━━ Excerpted records ━━
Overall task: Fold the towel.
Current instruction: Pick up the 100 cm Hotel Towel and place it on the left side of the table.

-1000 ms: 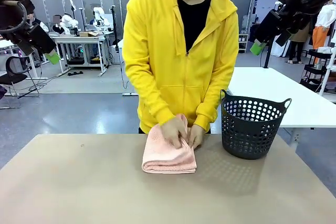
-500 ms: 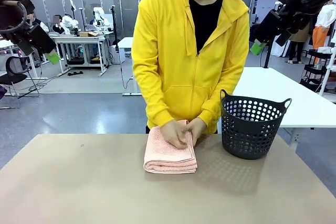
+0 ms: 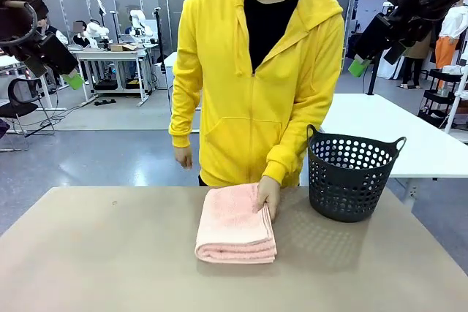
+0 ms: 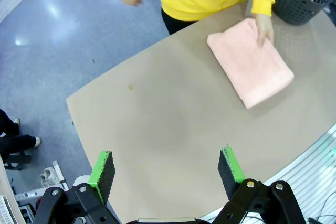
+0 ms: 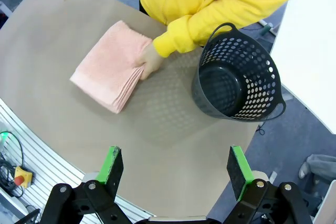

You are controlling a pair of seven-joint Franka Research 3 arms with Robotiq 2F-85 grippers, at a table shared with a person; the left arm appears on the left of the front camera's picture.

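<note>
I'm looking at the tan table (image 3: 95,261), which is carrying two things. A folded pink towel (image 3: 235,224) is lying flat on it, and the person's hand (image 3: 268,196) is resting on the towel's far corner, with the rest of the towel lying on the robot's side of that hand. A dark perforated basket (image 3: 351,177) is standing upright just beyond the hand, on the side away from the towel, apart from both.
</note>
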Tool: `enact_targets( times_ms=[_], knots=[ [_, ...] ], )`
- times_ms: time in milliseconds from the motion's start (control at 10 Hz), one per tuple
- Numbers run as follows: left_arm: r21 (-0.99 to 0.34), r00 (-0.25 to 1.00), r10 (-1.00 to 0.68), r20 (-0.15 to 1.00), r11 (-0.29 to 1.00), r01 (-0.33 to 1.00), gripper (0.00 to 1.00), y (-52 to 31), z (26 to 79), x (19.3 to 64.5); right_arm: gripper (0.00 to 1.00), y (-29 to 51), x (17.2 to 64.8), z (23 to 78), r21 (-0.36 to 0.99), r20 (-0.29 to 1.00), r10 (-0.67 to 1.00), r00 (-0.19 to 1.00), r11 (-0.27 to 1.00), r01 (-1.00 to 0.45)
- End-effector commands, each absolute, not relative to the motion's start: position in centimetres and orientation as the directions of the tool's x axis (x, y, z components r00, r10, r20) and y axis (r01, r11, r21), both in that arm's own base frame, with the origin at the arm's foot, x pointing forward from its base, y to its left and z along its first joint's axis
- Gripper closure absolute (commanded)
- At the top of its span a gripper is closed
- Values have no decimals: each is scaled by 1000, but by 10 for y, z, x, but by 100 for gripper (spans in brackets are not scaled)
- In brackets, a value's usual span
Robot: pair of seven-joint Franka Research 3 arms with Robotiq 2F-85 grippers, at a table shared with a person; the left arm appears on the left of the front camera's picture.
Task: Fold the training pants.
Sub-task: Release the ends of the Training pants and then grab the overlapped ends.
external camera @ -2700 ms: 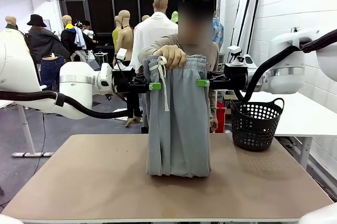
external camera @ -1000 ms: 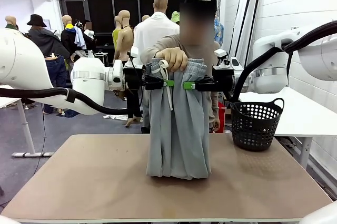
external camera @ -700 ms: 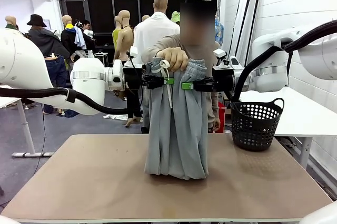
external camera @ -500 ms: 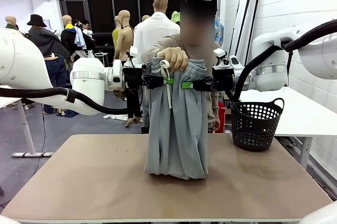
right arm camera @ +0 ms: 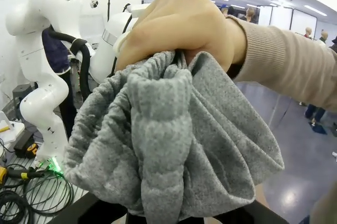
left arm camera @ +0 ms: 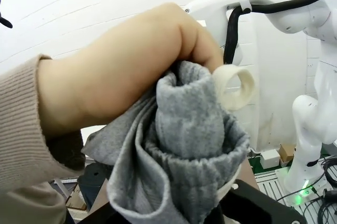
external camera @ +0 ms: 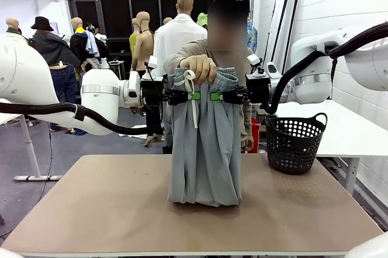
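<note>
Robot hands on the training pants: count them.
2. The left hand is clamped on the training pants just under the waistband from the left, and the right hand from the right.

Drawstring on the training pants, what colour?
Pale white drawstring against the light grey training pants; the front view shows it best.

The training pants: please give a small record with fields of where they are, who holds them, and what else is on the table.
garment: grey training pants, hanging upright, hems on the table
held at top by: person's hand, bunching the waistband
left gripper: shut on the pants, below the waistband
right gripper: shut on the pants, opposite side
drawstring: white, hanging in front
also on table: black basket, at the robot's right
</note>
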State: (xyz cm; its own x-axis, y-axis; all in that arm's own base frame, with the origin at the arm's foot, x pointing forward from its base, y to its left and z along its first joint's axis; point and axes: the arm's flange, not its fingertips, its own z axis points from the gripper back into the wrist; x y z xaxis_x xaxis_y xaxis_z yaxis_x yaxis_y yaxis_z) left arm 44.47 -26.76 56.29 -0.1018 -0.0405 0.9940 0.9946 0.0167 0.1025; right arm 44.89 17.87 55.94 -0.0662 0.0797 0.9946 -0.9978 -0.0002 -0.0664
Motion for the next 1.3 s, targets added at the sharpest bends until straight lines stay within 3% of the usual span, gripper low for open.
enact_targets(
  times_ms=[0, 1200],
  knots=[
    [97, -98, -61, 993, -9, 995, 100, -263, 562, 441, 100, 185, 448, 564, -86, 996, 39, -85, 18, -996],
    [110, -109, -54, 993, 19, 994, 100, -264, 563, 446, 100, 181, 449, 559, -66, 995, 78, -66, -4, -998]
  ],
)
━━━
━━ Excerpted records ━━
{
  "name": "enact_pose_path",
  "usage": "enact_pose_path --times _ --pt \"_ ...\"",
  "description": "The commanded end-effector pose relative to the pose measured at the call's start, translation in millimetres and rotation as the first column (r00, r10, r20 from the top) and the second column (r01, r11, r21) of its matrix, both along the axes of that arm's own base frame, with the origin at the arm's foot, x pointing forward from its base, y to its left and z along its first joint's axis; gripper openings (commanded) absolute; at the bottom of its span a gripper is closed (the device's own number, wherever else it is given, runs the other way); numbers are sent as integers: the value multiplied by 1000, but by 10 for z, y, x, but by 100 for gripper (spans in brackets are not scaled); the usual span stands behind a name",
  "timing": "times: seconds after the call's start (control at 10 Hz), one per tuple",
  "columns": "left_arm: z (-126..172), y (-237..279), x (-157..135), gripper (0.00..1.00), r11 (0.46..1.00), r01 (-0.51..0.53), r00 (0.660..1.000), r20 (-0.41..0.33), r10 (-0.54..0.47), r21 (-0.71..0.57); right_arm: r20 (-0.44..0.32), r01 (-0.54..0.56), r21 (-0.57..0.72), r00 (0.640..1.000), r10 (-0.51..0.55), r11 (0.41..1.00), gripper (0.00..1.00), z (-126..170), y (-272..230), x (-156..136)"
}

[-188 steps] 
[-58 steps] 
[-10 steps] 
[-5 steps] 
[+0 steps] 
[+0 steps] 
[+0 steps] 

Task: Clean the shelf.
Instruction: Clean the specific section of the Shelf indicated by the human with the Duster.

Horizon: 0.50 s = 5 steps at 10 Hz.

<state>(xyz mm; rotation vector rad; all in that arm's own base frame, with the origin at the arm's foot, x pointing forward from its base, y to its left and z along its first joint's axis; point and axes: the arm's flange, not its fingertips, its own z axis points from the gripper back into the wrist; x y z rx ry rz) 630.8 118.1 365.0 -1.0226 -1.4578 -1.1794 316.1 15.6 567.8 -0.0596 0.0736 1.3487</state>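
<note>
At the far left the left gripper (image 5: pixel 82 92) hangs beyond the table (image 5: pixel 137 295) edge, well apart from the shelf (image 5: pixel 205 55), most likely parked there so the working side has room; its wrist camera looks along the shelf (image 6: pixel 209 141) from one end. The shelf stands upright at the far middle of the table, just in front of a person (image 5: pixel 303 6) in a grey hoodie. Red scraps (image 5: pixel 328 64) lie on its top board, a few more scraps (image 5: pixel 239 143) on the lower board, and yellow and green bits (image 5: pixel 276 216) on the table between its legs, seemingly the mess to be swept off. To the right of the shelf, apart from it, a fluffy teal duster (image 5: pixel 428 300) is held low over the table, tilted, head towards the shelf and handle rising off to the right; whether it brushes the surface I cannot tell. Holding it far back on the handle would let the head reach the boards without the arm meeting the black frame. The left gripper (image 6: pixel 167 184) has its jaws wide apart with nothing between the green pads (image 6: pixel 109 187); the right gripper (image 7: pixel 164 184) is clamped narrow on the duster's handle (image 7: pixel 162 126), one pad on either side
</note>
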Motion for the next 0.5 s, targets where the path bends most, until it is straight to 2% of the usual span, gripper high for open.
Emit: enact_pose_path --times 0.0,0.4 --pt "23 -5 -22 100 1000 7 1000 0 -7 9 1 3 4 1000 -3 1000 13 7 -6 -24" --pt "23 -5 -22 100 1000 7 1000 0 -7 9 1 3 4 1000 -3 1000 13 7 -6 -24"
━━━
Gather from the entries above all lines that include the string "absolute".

> **Response**:
- End-effector commands, each absolute, not relative to the motion's start: position in centimetres and orientation as the directions of the tool's x axis (x, y, z components r00, r10, r20) and y axis (r01, r11, r21), both in that arm's own base frame, with the origin at the arm's foot, x pointing forward from its base, y to its left and z along its first joint's axis
- Gripper closure absolute (commanded)
  "description": "The commanded end-effector pose relative to the pose measured at the call's start, translation in millimetres and rotation as the first column (r00, r10, r20 from the top) and the second column (r01, r11, r21) of its matrix, both along the axes of that arm's own base frame, with the origin at the arm's foot, x pointing forward from its base, y to its left and z along its first joint's axis; gripper openings (commanded) absolute; at the bottom of its span a gripper is closed (the device's own number, wherever else it is given, runs the other way); numbers are sent as integers: the value multiplied by 1000, but by 10 for z, y, x, but by 100 for gripper (spans in brackets are not scaled); the usual span stands behind a name",

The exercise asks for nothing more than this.